• _ABOUT THIS TASK_: An exact, complete copy of the entries below is required, minus any pictures.

• _DATA_:
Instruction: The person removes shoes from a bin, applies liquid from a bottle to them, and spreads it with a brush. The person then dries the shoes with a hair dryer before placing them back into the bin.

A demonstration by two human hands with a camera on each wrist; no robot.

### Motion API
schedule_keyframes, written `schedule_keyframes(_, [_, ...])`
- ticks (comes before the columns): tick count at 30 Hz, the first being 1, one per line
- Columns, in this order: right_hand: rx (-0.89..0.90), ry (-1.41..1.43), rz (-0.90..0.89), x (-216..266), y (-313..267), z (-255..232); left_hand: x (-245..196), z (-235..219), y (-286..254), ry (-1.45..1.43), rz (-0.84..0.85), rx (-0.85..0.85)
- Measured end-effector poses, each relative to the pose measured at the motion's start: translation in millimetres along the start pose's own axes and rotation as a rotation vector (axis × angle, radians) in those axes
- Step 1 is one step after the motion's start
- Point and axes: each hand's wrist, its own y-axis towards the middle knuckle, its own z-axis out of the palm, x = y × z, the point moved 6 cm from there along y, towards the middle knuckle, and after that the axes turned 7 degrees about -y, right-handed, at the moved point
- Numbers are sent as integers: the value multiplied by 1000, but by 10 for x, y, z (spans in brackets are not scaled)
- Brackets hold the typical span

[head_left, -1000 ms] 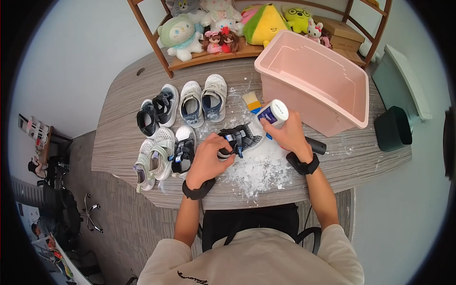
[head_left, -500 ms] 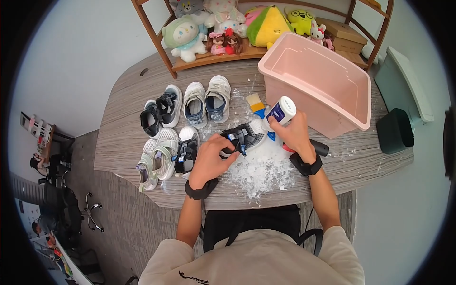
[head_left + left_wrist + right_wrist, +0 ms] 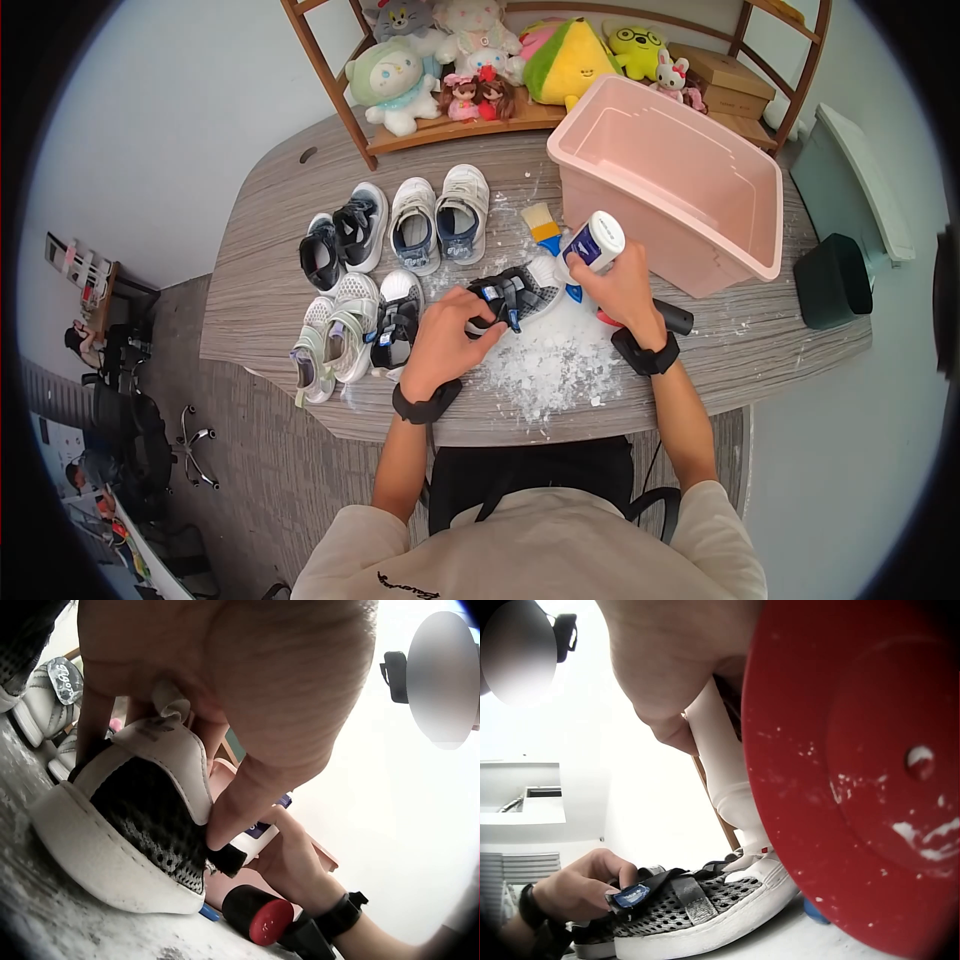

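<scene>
A black-and-grey mesh child's shoe (image 3: pixel 505 293) with a white toe cap and straps lies on the table. My left hand (image 3: pixel 445 338) grips it around the heel, thumb on one side and fingers on the other, as the left wrist view shows the white heel (image 3: pixel 169 754). In my right hand (image 3: pixel 622 290) is a white squeeze bottle (image 3: pixel 594 243) with a purple label, held base up. Its nozzle (image 3: pixel 748 838) points down right at the toe cap (image 3: pixel 776 881) in the right wrist view. White flakes and powder (image 3: pixel 548 365) cover the tabletop near the shoe.
A brush (image 3: pixel 541 228) lies beyond the bottle. By my right wrist lies a black cylinder (image 3: pixel 672 317) with a red end (image 3: pixel 840 780). Several other shoes (image 3: pixel 398 325) stand left. A pink bin (image 3: pixel 665 215) and a dark green container (image 3: pixel 832 283) occupy the right side.
The head view has shifted slightly. My right hand has moved the bottle a little back and right at the toe, while my left hand keeps its grip on the heel.
</scene>
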Motion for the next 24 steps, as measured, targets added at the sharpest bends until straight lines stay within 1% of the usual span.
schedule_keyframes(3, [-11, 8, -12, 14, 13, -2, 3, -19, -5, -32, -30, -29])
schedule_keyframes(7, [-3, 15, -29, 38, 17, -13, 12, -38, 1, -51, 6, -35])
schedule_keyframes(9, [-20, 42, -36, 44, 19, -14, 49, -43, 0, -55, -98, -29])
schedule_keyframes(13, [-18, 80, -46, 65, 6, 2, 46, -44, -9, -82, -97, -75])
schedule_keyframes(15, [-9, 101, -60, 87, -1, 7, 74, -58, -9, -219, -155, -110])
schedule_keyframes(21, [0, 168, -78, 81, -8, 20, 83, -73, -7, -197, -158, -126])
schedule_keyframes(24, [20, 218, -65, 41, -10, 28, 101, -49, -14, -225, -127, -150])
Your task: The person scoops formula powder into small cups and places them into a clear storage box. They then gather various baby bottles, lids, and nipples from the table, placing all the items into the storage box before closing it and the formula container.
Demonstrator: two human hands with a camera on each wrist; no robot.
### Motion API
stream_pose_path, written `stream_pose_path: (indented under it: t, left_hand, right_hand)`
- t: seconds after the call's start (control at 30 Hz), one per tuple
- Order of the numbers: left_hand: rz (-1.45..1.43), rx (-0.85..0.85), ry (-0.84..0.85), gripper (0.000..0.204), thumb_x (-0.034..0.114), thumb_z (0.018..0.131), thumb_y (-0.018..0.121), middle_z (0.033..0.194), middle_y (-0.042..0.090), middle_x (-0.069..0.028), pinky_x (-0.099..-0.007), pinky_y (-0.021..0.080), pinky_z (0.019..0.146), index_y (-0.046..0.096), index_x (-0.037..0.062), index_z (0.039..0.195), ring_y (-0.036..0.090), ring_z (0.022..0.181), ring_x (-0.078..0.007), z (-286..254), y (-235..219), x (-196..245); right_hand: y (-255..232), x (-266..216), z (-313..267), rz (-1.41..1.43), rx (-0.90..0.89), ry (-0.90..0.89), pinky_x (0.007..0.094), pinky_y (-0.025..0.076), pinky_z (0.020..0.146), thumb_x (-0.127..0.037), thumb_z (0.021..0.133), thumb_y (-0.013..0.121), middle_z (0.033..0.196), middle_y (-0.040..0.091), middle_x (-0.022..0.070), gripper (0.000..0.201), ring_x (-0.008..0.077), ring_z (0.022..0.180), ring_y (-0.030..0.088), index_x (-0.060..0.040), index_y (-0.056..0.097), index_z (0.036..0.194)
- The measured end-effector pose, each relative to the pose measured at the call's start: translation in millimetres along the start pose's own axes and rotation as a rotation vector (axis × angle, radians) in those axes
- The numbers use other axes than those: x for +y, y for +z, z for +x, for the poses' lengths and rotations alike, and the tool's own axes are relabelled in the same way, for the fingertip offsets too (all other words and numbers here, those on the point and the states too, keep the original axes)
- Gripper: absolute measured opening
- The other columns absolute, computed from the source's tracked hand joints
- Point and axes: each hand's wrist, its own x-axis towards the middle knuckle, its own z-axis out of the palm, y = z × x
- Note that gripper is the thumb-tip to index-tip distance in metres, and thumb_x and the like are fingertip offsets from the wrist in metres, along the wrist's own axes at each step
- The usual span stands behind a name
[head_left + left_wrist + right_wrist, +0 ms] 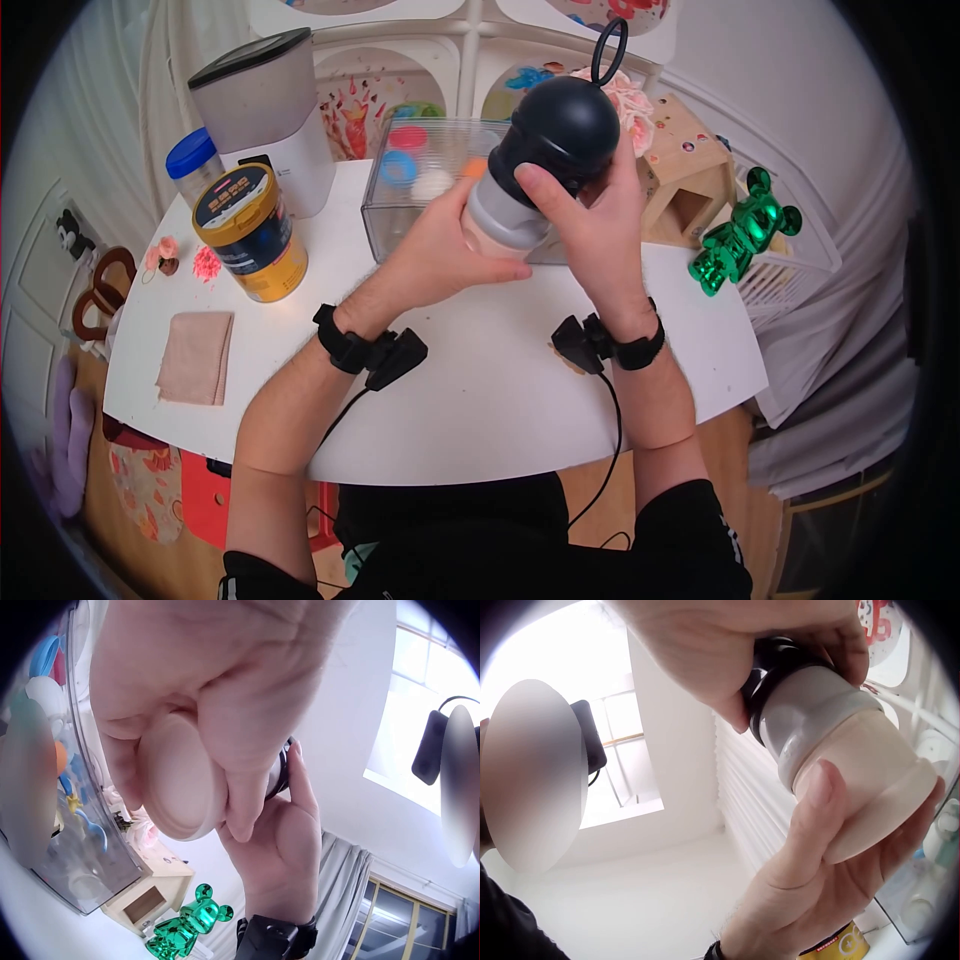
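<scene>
Above the curved white tabletop, in front of the clear plastic box, we have the tall rounded container in dark, grey and cream, tilted in mid-air. We log the right hand grasping the glossy dark domed top, and the left hand grasping the smooth cream base, thumb near the grey collar. No fingers released.

Walls show no dent, so we judge stiff plastic, likely light; contents unseen, weight unsure. Smooth finish: probably slippery, not very fragile. Best holds, we reckon: flared base plus lower dome, collar second. Thin dark loop stands free; poor for controlling tilt.
</scene>
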Motion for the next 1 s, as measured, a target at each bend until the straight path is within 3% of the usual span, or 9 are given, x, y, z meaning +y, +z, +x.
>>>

• _ANSWER_:
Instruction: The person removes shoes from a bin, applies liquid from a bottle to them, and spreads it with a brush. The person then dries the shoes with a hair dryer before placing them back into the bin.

A demonstration by two human hands with a camera on each wrist; no robot.

### Motion API
schedule_keyframes, written `schedule_keyframes(_, [_, ...])`
- ticks (comes before the columns): tick count at 30 Hz, the first being 1, one per line
- Columns, in this order: right_hand: rx (-0.89..0.90), ry (-1.41..1.43), rz (-0.90..0.89), x (-216..266), y (-313..267), z (-255..232); left_hand: x (-245..196), z (-235..219), y (-286..254), ry (-1.45..1.43), rz (-0.84..0.85), rx (-0.85..0.85)
- Measured end-effector poses, each relative to the pose measured at the motion's start: translation in millimetres along the start pose's own axes and rotation as a rotation vector (axis × angle, radians) in those axes
- Step 1 is one step after the motion's start
- Point and axes: each hand's wrist, its own y-axis towards the middle knuckle, its own z-axis out of the palm, x = y × z, the point moved 6 cm from there along y, towards the middle knuckle, and after that the axes turned 7 degrees about -y, right-handed, at the moved point
- Numbers are sent as integers: the value multiplied by 1000, but by 10 for x, y, z (spans in brackets are not scaled)
- Brackets hold the typical span

[head_left, -1000 ms] 
[head_left, -500 ms] 
[head_left + left_wrist + right_wrist, +0 ms] 

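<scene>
A black-and-grey mesh child's shoe (image 3: pixel 505 293) with a white toe cap and straps lies on the table. My left hand (image 3: pixel 445 338) grips it around the heel, thumb on one side and fingers on the other, as the left wrist view shows the white heel (image 3: pixel 169 754). In my right hand (image 3: pixel 622 290) is a white squeeze bottle (image 3: pixel 594 243) with a purple label, held base up. Its nozzle (image 3: pixel 748 838) points down right at the toe cap (image 3: pixel 776 881) in the right wrist view. White flakes and powder (image 3: pixel 548 365) cover the tabletop near the shoe.
A brush (image 3: pixel 541 228) lies beyond the bottle. By my right wrist lies a black cylinder (image 3: pixel 672 317) with a red end (image 3: pixel 840 780). Several other shoes (image 3: pixel 398 325) stand left. A pink bin (image 3: pixel 665 215) and a dark green container (image 3: pixel 832 283) occupy the right side.
The head view has shifted slightly. My right hand has moved the bottle a little back and right at the toe, while my left hand keeps its grip on the heel.
</scene>
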Motion for the next 24 steps, as measured, targets added at the sharpest bends until straight lines stay within 1% of the usual span.
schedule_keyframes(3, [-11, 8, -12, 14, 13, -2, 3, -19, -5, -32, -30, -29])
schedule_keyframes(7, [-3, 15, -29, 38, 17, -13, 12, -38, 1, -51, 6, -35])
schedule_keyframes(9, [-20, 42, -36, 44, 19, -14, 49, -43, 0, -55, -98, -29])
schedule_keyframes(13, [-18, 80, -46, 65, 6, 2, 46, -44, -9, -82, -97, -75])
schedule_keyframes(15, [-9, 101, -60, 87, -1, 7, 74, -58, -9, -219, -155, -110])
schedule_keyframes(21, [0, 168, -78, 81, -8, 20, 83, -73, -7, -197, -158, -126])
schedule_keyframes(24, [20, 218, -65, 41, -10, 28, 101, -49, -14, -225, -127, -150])
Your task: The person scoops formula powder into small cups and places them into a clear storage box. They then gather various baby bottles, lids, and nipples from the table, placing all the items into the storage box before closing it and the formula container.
Demonstrator: two human hands with a camera on each wrist; no robot.
### Motion API
stream_pose_path, written `stream_pose_path: (indented under it: t, left_hand, right_hand)`
- t: seconds after the call's start (control at 30 Hz), one per tuple
- Order of the numbers: left_hand: rz (-1.45..1.43), rx (-0.85..0.85), ry (-0.84..0.85), gripper (0.000..0.204), thumb_x (-0.034..0.114), thumb_z (0.018..0.131), thumb_y (-0.018..0.121), middle_z (0.033..0.194), middle_y (-0.042..0.090), middle_x (-0.069..0.028), pinky_x (-0.099..-0.007), pinky_y (-0.021..0.080), pinky_z (0.019..0.146), index_y (-0.046..0.096), index_x (-0.037..0.062), index_z (0.039..0.195), ring_y (-0.036..0.090), ring_z (0.022..0.181), ring_x (-0.078..0.007), z (-286..254), y (-235..219), x (-196..245); right_hand: y (-255..232), x (-266..216), z (-313..267), rz (-1.41..1.43), rx (-0.90..0.89), ry (-0.90..0.89), pinky_x (0.007..0.094), pinky_y (-0.025..0.076), pinky_z (0.020..0.146), thumb_x (-0.127..0.037), thumb_z (0.021..0.133), thumb_y (-0.013..0.121), middle_z (0.033..0.196), middle_y (-0.040..0.091), middle_x (-0.022..0.070), gripper (0.000..0.201), ring_x (-0.008..0.077), ring_z (0.022..0.180), ring_y (-0.030..0.088), index_x (-0.060..0.040), index_y (-0.056..0.097), index_z (0.036..0.194)
- The measured end-effector pose, each relative to the pose measured at the call's start: translation in millimetres along the start pose's own axes and rotation as a rotation vector (axis × angle, radians) in those axes
- The numbers use other axes than those: x for +y, y for +z, z for +x, for the poses' lengths and rotations alike, and the tool's own axes are relabelled in the same way, for the fingertip offsets too (all other words and numbers here, those on the point and the states too, keep the original axes)
- Gripper: absolute measured opening
- The other columns absolute, computed from the source's tracked hand joints
- Point and axes: each hand's wrist, its own x-axis towards the middle knuckle, its own z-axis out of the palm, y = z × x
- Note that gripper is the thumb-tip to index-tip distance in metres, and thumb_x and the like are fingertip offsets from the wrist in metres, along the wrist's own axes at each step
- The usual span stands behind a name
[head_left + left_wrist + right_wrist, +0 ms] 
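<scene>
Above the curved white tabletop, in front of the clear plastic box, we have the tall rounded container in dark, grey and cream, tilted in mid-air. We log the right hand grasping the glossy dark domed top, and the left hand grasping the smooth cream base, thumb near the grey collar. No fingers released.

Walls show no dent, so we judge stiff plastic, likely light; contents unseen, weight unsure. Smooth finish: probably slippery, not very fragile. Best holds, we reckon: flared base plus lower dome, collar second. Thin dark loop stands free; poor for controlling tilt.
</scene>
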Motion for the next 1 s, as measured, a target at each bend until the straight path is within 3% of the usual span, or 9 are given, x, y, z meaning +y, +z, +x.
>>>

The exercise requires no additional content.